● **Your assignment**
Any picture must be dropped, but each line of the data should be duplicated exactly.

● **The data**
________________
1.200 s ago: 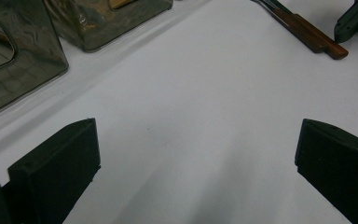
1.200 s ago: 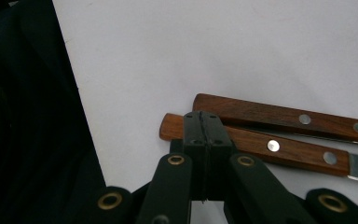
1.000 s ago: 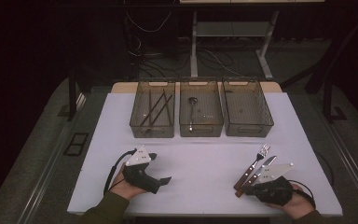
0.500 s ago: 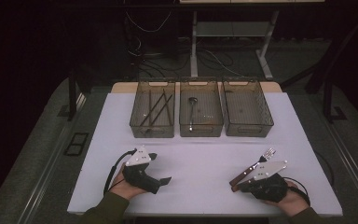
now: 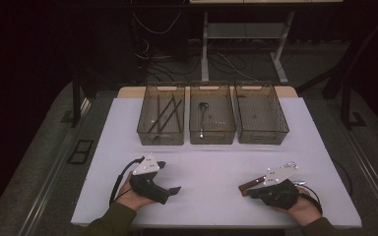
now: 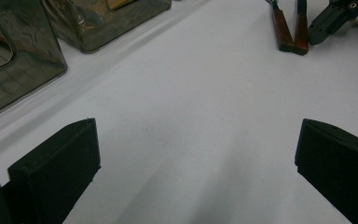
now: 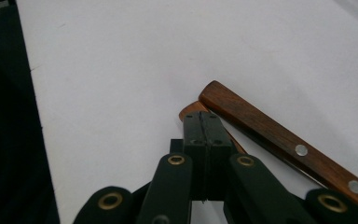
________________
● **Task answer**
1.200 s ago: 
1.200 s ago: 
1.000 s ago: 
0.500 s ago: 
now: 
now: 
now: 

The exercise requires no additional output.